Er riss Isenhart aus seinen Gedanken. Was Brid ihnen erzählte, war immerhin drei Jahre her. Andererseits zeugte der Mord an der Wirtstochter von seiner Verbundenheit mit der Gegend um Spira.

»Ich weiß nicht«, bekannte die Hure.

»Denk nach, Weib«, herrschte Konrad sie an, »er muss doch etwas gesagt haben.«

Brid deutete ein Kopfschütteln an, als ihr doch noch eine Kleinigkeit einfiel: »Nur, dass er viel unterwegs ist, das hat er erzählt. Und beim ersten Kreuzzug dabei war.«

Isenhart merkte auf: »Bist du ganz sicher?«

»Ja.«

»Und weißt du sonst noch etwas von ihm? Oder jemanden, der uns sagen kann, wo wir ihn finden können?«, fragte Henning.

»Er war nur einmal hier und dann nie wieder. Aber vielleicht weiß Bruno mehr. Oder die anderen.«

Bruno und die anderen Hübschlerinnen meinten, bei Michael von Bremen den bösen Blick gesehen zu haben. Brunos linke Hand war damals angebrochen gewesen, ansonsten hätte er sich den Kerl natürlich zur Brust genommen.

Eine Hübschlerin wusste zu berichten, dass von Bremen ein eiskalter Lufthauch folgte, wenn er dicht an einem vorbeischritt. Und eine andere war felsenfest davon überzeugt, unter seinem dichten, roten Haar die Ansätze von zwei Höckern gesehen zu haben, wenn das Kerzenlicht günstig stand.

Isenhart begriff, dass sie alle auch nichts Substanzielles über den Mann zu berichten wussten.

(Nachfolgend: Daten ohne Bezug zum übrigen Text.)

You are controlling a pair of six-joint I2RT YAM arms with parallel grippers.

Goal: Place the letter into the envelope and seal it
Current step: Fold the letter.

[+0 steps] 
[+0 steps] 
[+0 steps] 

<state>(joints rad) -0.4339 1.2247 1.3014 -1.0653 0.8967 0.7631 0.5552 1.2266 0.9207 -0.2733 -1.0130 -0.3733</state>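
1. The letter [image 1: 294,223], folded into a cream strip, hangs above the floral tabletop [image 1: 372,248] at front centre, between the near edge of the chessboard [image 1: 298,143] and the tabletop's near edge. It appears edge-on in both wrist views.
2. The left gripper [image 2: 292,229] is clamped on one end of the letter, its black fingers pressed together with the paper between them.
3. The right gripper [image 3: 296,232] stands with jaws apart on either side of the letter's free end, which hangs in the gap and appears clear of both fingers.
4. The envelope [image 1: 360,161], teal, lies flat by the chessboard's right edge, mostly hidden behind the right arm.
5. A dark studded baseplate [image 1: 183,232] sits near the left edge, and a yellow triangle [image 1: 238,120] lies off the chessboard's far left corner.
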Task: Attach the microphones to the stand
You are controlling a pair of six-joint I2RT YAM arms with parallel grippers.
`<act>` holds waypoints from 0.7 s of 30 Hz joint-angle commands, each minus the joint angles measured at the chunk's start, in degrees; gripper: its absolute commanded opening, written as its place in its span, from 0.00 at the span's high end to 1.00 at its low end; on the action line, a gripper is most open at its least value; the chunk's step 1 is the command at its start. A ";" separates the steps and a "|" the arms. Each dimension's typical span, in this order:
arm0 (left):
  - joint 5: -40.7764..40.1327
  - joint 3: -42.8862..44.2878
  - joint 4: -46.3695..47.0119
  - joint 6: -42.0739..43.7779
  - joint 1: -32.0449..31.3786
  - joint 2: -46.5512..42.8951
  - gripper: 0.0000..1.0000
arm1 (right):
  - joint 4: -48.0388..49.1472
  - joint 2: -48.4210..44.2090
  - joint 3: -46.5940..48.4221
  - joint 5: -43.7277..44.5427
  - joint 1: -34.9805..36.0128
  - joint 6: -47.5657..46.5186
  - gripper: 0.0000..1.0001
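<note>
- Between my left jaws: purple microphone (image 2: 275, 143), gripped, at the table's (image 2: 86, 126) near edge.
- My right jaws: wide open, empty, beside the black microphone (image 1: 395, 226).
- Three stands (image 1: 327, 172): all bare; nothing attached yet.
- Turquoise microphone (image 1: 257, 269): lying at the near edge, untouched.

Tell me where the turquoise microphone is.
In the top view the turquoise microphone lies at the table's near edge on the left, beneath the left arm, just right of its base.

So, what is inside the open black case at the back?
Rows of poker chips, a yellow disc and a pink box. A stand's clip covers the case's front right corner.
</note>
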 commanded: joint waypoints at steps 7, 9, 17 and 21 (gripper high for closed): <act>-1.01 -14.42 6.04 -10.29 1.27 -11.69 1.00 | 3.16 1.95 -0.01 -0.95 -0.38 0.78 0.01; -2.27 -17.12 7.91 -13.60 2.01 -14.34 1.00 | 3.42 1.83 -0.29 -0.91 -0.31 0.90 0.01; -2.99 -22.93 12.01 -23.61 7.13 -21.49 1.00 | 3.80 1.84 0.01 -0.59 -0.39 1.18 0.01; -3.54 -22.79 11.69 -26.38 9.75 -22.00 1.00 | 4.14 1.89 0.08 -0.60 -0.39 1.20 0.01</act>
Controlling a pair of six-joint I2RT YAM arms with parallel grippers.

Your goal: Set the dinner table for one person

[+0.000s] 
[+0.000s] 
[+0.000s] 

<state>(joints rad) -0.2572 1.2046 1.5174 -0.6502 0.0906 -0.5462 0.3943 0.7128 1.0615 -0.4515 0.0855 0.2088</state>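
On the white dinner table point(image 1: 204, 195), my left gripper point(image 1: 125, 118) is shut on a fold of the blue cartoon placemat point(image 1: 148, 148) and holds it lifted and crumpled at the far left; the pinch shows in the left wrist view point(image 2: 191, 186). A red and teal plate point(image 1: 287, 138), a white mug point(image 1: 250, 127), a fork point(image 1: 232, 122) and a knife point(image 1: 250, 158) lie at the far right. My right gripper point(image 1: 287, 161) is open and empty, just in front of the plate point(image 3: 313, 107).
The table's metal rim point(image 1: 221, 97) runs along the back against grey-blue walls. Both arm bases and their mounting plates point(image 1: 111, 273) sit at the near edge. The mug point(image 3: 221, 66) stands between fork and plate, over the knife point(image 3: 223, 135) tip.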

»Ich kann mich an ihn erinnern«, sagte die Tochter des Seilers leise, als die drei sich schon zur Tür wandten, »aber da war ich noch ein Kind.«

Isenhart ging auf sie zu, packte sie am Oberarm, etwas fester als vorgesehen, und starrte ihr aus kürzester Distanz in die Augen. Einen Augenblick lang wusste das Mädchen nicht, vor wem sie mehr Furcht empfinden sollte. Vor dem, den die drei suchten, oder vor dem, der durch sie hindurchzusehen schien.

»Sprich.«

»Er hatte Zwist mit meinem Onkel, dem Flickschuster.«

»Wie heißt er? Wo finden wir den?«

»Er hat seine Werkstatt zwei Gassen von hier nach Süden«, erwiderte Iris, »sein Name ist Friedmann.«

Isenhart entließ den Arm aus seinem Griff, und das Mädchen begann, die Druckstelle zu massieren, die beim Zupacken entstanden war.

»Und worüber haben die beiden gestritten?«, wollte Konrad wissen.

Schnell zauberte das Mädchen ein Lächeln auf ihr Gesicht. »Das weiß ich nicht. Ich erinnere mich nur, was mein Onkel über ihn gesagt hat.«

»Und das war?«, fragte Henning interessiert.